Income inequality is an amorphous concept. When we talk about income inequality we are often talking about the gap between the top and the bottom. The extent to which it is a problem is contingent on just how it is measured. General income inequality, as measured by the ratio of the incomes of the top fifth of the population to those of the bottom fifth, for instance, includes in all income; not just income earned laboring. For those at the top this can include wages, interest and dividend income.[i] For those at the bottom this can include income supports, which are usually subsidies or in-kind assistance that has the effect of boosting the wages of those at the bottom or their effective purchasing power. Income at the bottom, then, often includes wages plus these supports, whether through public assistance transfer programs and/or disability programs. Therefore, wage income will not be the same as income inequality, and this gap between the top and bottom will tend to be less.

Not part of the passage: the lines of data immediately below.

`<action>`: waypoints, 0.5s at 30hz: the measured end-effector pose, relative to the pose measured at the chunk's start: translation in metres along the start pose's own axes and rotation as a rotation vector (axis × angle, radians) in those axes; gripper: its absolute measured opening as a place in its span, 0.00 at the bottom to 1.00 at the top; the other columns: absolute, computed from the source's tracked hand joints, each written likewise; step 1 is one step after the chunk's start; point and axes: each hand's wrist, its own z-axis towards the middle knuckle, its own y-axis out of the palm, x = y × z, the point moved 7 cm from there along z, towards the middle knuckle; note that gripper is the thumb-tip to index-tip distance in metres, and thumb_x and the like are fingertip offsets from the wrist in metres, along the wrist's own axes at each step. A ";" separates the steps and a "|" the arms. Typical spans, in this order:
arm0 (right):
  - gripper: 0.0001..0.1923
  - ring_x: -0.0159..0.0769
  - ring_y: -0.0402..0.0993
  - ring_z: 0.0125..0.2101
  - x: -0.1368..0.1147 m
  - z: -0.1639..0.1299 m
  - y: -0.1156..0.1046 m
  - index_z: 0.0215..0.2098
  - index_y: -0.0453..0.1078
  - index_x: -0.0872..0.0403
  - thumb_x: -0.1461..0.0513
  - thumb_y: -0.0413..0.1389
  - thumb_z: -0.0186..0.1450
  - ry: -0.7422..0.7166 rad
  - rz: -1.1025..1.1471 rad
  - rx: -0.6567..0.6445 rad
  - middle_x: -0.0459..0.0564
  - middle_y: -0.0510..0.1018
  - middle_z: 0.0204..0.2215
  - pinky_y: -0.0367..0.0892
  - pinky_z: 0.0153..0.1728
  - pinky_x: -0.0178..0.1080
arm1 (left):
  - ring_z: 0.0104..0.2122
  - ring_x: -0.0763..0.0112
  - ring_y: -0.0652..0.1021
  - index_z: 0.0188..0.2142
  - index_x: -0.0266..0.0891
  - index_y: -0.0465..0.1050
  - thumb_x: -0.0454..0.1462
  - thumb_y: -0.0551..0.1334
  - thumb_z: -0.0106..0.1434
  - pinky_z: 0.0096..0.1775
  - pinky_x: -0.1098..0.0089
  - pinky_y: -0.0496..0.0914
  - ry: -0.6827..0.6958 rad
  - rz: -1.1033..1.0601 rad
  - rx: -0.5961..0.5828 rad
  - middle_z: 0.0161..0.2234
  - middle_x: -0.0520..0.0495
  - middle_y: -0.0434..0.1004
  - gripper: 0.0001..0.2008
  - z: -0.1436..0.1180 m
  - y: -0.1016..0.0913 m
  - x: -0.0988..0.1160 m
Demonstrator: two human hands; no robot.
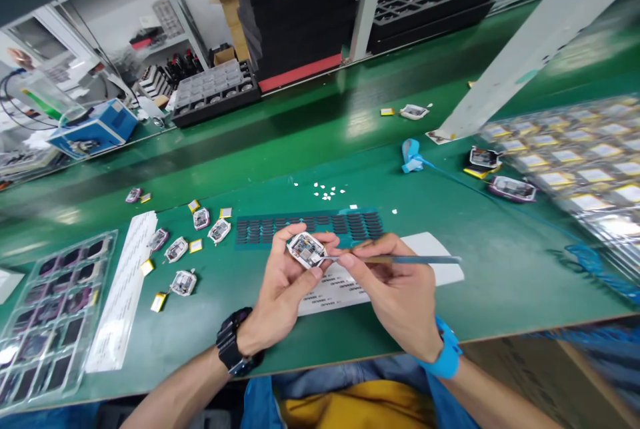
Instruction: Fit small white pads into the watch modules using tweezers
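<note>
My left hand [280, 289], a black watch on its wrist, grips a small white device housing [307, 250] whose circuit board faces up. Pinched in my right hand [395, 289] is a pair of metal tweezers [415, 260], the tip touching or close to the board's lower right side. A blue band [445, 352] circles my right wrist. Under both hands lies a white printed sheet [335, 290]. Just beyond them is a teal sheet of dark strips [310, 224], partly covered by my fingers. Tiny white pieces [326, 194] lie scattered farther back.
Several opened housings [176, 250] with yellow-edged batteries [159, 301] lie left, beside a white strip [123, 289] and a clear tray [55, 309]. A clear battery tray [575, 156] and blue coiled cord [600, 269] are right. A slanted white post [520, 49] rises behind.
</note>
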 end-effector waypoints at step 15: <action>0.14 0.39 0.80 0.26 -0.003 -0.001 0.000 0.26 0.70 0.51 0.52 0.66 0.57 -0.061 -0.089 -0.005 0.47 0.78 0.23 0.77 0.27 0.39 | 0.52 0.63 0.76 0.53 0.47 0.58 0.34 0.64 0.63 0.56 0.58 0.65 0.004 0.014 -0.024 0.53 0.44 0.75 0.21 0.000 0.000 -0.001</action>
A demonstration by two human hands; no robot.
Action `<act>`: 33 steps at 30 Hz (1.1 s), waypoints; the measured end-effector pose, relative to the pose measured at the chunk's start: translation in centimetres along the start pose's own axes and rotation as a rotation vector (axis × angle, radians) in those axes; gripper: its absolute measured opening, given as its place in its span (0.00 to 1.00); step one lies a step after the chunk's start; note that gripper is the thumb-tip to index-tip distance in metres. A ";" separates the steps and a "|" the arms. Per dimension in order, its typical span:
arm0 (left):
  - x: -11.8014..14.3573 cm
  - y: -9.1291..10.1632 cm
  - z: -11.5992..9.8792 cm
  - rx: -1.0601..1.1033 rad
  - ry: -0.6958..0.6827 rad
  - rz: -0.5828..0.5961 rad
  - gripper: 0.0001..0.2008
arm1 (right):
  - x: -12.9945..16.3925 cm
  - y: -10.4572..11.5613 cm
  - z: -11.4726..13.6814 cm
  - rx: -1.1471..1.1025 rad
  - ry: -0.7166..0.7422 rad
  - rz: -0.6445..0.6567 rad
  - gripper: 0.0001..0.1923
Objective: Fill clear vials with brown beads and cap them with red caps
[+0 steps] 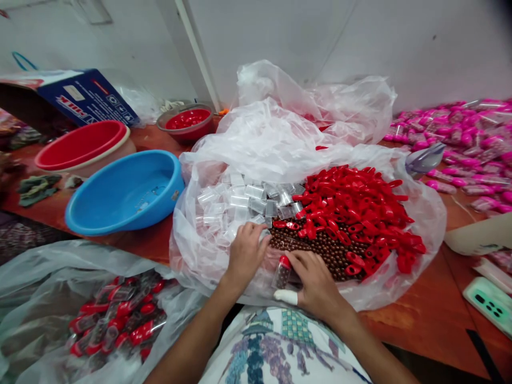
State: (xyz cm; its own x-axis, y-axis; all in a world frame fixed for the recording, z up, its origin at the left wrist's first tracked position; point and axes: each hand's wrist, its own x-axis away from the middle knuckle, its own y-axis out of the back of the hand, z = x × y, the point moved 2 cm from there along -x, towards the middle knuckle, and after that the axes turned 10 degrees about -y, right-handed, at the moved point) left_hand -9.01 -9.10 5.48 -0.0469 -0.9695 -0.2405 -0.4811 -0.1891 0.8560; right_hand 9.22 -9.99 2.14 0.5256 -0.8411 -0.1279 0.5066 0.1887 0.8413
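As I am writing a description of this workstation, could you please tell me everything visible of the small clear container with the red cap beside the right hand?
The small, clear, plastic-looking container has a glossy red cap on its far end; dark brown contents show through its wall. It is tilted, at the near side of the translucent white plastic sheeting. Fingertips of the right hand meet the cap, and that thumb, covered in white, lies by the lower end; whether it presses there is unclear.
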 end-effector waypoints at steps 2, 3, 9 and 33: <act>0.1 0.0 1.2 -0.209 0.003 0.042 0.13 | 0.0 -0.3 0.4 0.009 0.027 0.027 0.34; 0.1 -0.1 1.7 -0.258 0.001 0.069 0.14 | -0.1 -0.4 0.4 0.008 0.038 0.039 0.32; 0.0 -0.4 1.5 0.002 -0.025 0.126 0.24 | -1.4 0.7 -2.2 0.040 -0.105 -0.107 0.18; -2.9 -7.1 -1.4 0.557 0.182 0.195 0.14 | 2.1 5.4 -8.3 0.018 -0.329 -0.422 0.26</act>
State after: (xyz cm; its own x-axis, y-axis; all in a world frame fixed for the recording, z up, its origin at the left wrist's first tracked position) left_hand -4.22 -5.18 0.78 -0.0534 -0.9984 0.0207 -0.8659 0.0566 0.4970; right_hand 18.67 -6.52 2.04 0.0352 -0.9570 -0.2879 0.6143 -0.2065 0.7616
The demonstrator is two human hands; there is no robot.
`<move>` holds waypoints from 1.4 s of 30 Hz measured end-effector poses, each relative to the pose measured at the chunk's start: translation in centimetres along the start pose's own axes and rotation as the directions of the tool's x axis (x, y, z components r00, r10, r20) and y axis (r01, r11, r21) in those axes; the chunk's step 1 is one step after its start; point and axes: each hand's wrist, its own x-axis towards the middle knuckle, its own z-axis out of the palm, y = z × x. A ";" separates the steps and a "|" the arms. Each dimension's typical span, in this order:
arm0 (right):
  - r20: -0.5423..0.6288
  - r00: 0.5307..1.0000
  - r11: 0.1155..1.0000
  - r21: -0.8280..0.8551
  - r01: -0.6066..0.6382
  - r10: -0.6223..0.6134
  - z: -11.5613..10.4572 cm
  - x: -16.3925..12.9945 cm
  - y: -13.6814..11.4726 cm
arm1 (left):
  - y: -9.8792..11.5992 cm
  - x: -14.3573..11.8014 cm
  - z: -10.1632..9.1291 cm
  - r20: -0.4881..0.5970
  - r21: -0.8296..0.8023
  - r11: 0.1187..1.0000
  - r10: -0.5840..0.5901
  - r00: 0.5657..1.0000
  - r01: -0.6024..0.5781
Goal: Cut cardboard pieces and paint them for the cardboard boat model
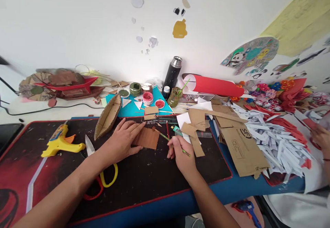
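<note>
Painting a brown card piece
Left hand (121,142), fingers spread, pins the cardboard piece (147,138) flat; right hand (181,154) pinches what looks like a paintbrush (170,141), tip touching its edge.

The brown-painted card (146,138) looks matt and faintly streaked. The boat hull (107,117) is raw corrugated cardboard. The glue gun (60,142) is glossy yellow plastic, the flask (172,72) matt black with a shiny metal cap, and the mat (144,176) dull black.
</note>
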 end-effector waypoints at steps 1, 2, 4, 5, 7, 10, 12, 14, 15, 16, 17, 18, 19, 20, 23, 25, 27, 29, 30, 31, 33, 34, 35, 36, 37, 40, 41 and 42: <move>0.003 1.000 1.000 0.004 -0.002 0.002 0.2 0.0 0.0 | 0.0 0.0 0.0 -0.001 0.000 1.000 -0.001 1.000 0.001; 0.009 1.000 1.000 0.011 -0.004 0.004 0.3 0.0 -0.1 | 0.0 0.0 0.0 -0.001 -0.002 1.000 -0.001 1.000 0.001; 0.025 1.000 1.000 0.025 -0.009 0.009 0.7 0.0 -0.3 | 0.0 0.0 0.0 -0.003 -0.009 1.000 0.004 1.000 -0.004; 0.033 0.999 1.000 0.030 -0.009 0.008 0.9 0.0 -0.3 | 0.0 0.0 0.1 -0.006 -0.010 1.000 0.005 1.000 -0.005; 0.051 0.999 1.000 0.030 -0.001 0.000 1.4 0.0 -0.4 | 0.0 0.0 0.1 -0.011 -0.006 1.000 0.005 1.000 -0.006; 0.080 0.996 0.999 0.019 0.032 -0.033 2.2 -0.1 -0.3 | 0.0 0.0 0.0 -0.007 0.008 1.000 0.004 1.000 -0.004; 0.116 0.991 0.998 0.001 0.060 -0.060 2.6 -0.2 -0.2 | 0.0 0.0 0.0 0.000 0.009 1.000 0.003 1.000 -0.003; 0.157 0.984 0.996 -0.030 0.089 -0.083 2.8 -0.4 -0.1 | -0.1 0.0 0.0 0.004 0.006 1.000 0.000 1.000 0.000; 0.170 0.981 0.994 -0.047 0.100 -0.091 2.8 -0.5 -0.1 | 0.0 0.0 -0.1 0.005 0.005 1.000 -0.001 1.000 0.001; 0.177 0.980 0.992 -0.061 0.108 -0.096 2.7 -0.6 0.0 | 0.0 0.0 -0.1 0.006 0.005 1.000 -0.001 1.000 0.001; 0.174 0.980 0.991 -0.071 0.110 -0.096 2.4 -0.7 0.0 | 0.0 0.0 -0.2 0.007 0.006 1.000 0.001 1.000 -0.001; 0.167 0.982 0.991 -0.075 0.107 -0.093 2.1 -0.8 0.1 | 0.0 0.1 -0.3 0.009 0.010 1.000 0.004 1.000 -0.004; 0.155 0.984 0.992 -0.076 0.099 -0.087 1.7 -1.0 0.1 | 0.1 0.1 -0.3 0.010 0.014 1.000 0.008 1.000 -0.008; 0.139 0.987 0.993 -0.073 0.089 -0.078 1.2 -1.2 0.2 | 0.1 0.1 -0.4 0.012 0.018 1.000 0.010 1.000 -0.011; 0.085 0.996 0.998 -0.047 0.037 -0.033 -0.5 -1.9 0.1 | 0.1 0.2 -0.4 0.014 0.032 0.999 0.005 1.000 -0.005; 0.042 0.999 1.000 -0.008 -0.009 0.009 -1.6 -2.4 -0.1 | 0.1 0.3 -0.4 0.019 0.038 0.999 -0.004 1.000 0.003; 0.007 0.999 0.999 0.031 -0.044 0.044 -2.3 -2.8 -0.4 | 0.1 0.3 -0.4 0.028 0.040 0.999 -0.008 1.000 0.007; -0.009 0.998 0.996 0.064 -0.059 0.060 -2.3 -3.1 -0.7 | 0.2 0.4 -0.4 0.035 0.037 0.999 -0.008 0.999 0.007; -0.008 0.998 0.995 0.078 -0.061 0.062 -2.0 -3.2 -0.8 | 0.2 0.4 -0.5 0.037 0.037 0.999 -0.008 0.999 0.007; 0.001 0.998 0.994 0.087 -0.062 0.062 -1.6 -3.2 -0.8 | 0.3 0.4 -0.5 0.039 0.037 0.999 -0.008 0.999 0.007; 0.034 0.998 0.994 0.095 -0.059 0.056 -0.3 -3.0 -0.9 | 0.3 0.5 -0.6 0.040 0.042 0.999 -0.008 0.999 0.006; 0.058 0.997 0.994 0.094 -0.051 0.046 0.4 -2.9 -0.9 | 0.4 0.5 -0.7 0.038 0.045 0.999 -0.008 0.999 0.006; 0.081 0.996 0.995 0.088 -0.035 0.028 1.0 -2.7 -0.9 | 0.4 0.5 -0.7 0.035 0.048 0.999 -0.007 0.999 0.006; 0.104 0.994 0.997 0.075 -0.018 0.010 1.5 -2.6 -0.9 | 0.3 0.5 -0.7 0.030 0.048 0.999 -0.008 1.000 0.006; 0.123 0.992 0.998 0.061 0.002 -0.009 1.8 -2.4 -0.9 | 0.3 0.5 -0.6 0.023 0.047 0.999 -0.008 1.000 0.007; 0.132 0.991 1.000 0.025 0.016 -0.019 1.4 -2.3 -0.7 | 0.1 0.3 -0.4 0.001 0.032 0.999 -0.006 1.000 0.006; 0.116 0.993 1.000 0.021 0.004 -0.007 0.8 -2.4 -0.7 | 0.1 0.3 -0.3 -0.005 0.026 1.000 -0.005 1.000 0.005; 0.095 0.995 1.000 0.020 -0.015 0.013 0.2 -2.5 -0.7 | 0.1 0.3 -0.3 -0.009 0.022 1.000 -0.004 1.000 0.004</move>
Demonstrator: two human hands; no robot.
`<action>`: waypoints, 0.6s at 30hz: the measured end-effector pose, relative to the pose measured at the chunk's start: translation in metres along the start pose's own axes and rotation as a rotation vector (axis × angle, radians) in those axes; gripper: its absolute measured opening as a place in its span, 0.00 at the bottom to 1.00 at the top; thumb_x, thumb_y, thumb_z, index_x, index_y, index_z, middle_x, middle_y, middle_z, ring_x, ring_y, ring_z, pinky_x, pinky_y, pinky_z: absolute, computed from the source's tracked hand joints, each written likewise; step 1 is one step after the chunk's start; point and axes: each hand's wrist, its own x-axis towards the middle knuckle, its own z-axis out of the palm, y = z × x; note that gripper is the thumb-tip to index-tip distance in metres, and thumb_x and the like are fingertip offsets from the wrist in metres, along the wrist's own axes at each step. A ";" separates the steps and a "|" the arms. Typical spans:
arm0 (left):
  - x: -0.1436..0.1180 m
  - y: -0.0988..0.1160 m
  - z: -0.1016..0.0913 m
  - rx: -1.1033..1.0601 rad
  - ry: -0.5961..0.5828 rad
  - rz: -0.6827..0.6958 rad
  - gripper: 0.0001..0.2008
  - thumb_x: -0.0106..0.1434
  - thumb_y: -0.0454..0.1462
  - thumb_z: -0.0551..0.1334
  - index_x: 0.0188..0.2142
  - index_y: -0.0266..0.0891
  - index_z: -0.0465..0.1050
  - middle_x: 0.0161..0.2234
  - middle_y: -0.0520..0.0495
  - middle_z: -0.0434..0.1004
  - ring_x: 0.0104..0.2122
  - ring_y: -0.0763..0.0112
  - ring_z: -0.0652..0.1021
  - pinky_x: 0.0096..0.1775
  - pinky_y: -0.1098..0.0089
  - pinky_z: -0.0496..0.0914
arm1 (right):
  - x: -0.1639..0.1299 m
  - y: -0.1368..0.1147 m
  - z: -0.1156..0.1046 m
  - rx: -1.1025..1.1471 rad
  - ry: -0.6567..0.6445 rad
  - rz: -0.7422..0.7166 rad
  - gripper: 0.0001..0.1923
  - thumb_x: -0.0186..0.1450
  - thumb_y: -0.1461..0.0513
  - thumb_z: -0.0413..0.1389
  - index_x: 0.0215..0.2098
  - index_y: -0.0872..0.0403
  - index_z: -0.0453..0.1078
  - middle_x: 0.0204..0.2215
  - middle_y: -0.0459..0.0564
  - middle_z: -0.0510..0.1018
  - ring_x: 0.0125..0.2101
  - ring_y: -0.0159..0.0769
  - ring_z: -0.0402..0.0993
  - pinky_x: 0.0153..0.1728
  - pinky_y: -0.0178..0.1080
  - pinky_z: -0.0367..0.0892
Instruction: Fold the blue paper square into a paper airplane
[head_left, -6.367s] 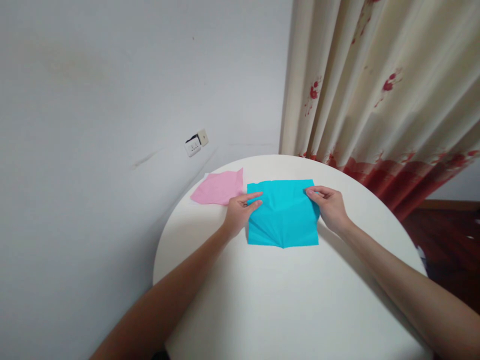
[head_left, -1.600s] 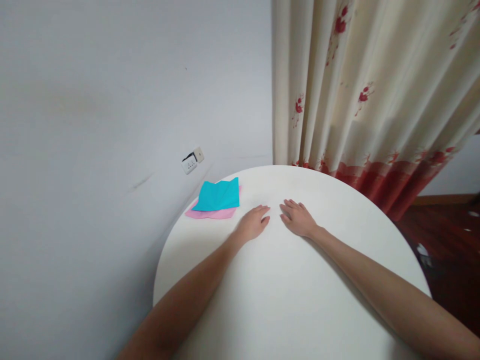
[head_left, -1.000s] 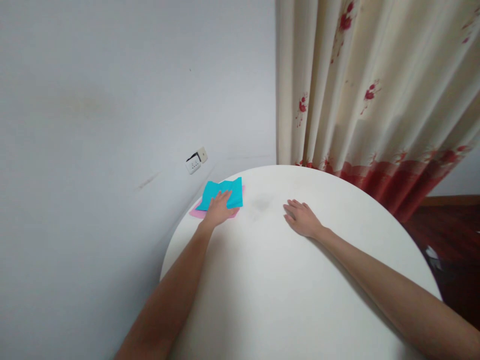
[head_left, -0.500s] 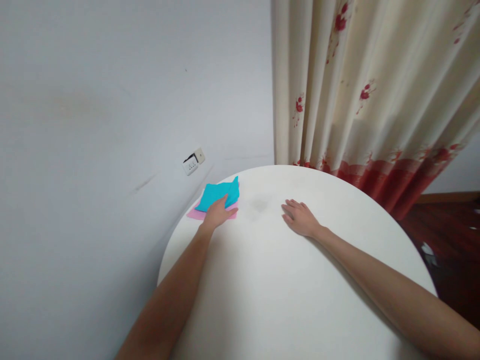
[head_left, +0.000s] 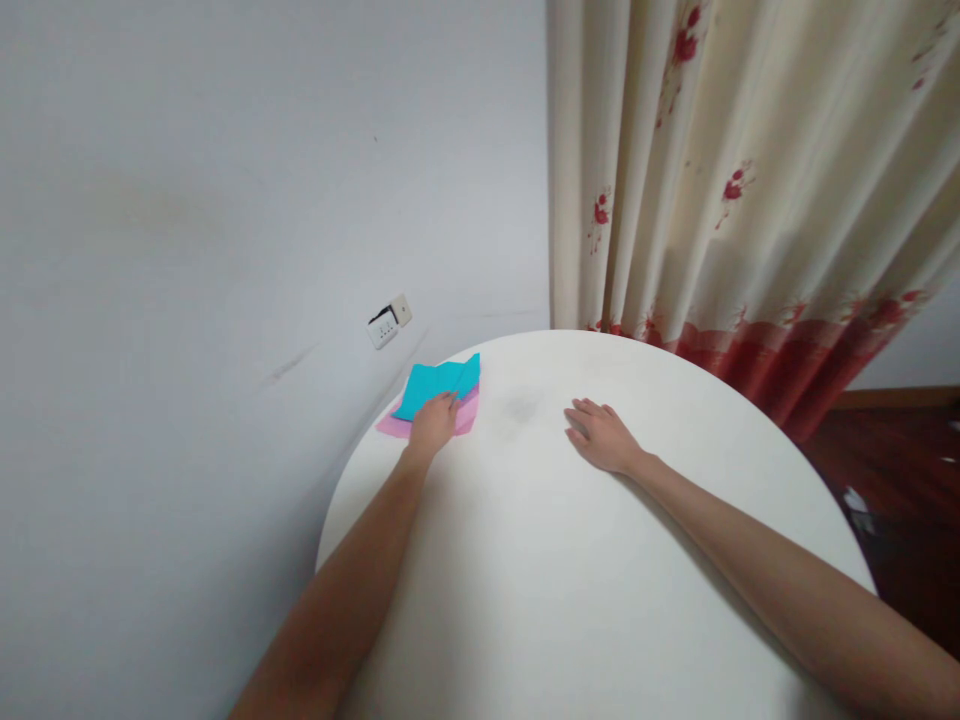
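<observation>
A creased blue sheet of paper [head_left: 429, 381] lies on top of a pink sheet [head_left: 466, 414] at the left far side of the round white table [head_left: 540, 560]. My left hand [head_left: 433, 424] is on the near edge of the blue sheet, thumb and fingertips closed together on it and partly covering both sheets. A darker purple strip shows between the two sheets by my fingertips. My right hand [head_left: 602, 436] rests palm down and flat on the tabletop, fingers extended, holding nothing.
A pale wall [head_left: 187, 300] with a socket [head_left: 383, 330] runs along the table's left side. Behind the table on the right hangs a cream curtain [head_left: 660, 200] with red flowers. Between my hands, a grey smudge [head_left: 521, 407] marks the tabletop.
My left thumb has moved in from its spread position to meet the fingers at the blue sheet's edge. The right hand stays where it was.
</observation>
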 end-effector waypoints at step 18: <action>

General income inequality has in recent decades been on the rise. Those at the top of the distribution have seen their incomes increase while those at the bottom have seen their incomes decrease in real terms. Prior to 1973, the incomes of families in the bottom fifth of the income distribution in the U.S. grew more rapidly than the income of families in other countries. After 1973 low-income families in the U.S. experienced a steady decline in real income, especially from the late 1970s through the middle of the 1990s. Between 1979 and 2007, the top one percent of families had 60 percent of the income gains while the bottom 90 percent only had about 9 percent of those income gains (Belman and Wolfson 2014). Income inequality, especially after 1980, exploded with the top decile share of the national income rising to between 45-50 percent in the 2000s. This may nonetheless understate the problem, which in recent years has been couched as the very top pulling away from the rest because a subclass of “supermanagers” — those at the top of the distribution with great ability and talent, who in some cases were viewed as “superstars” because they were able to make their companies profitable and return a high rate of return to shareholders — emerged who were earning extremely high compensation (Hacker and Pierson 2010; Piketty 2014).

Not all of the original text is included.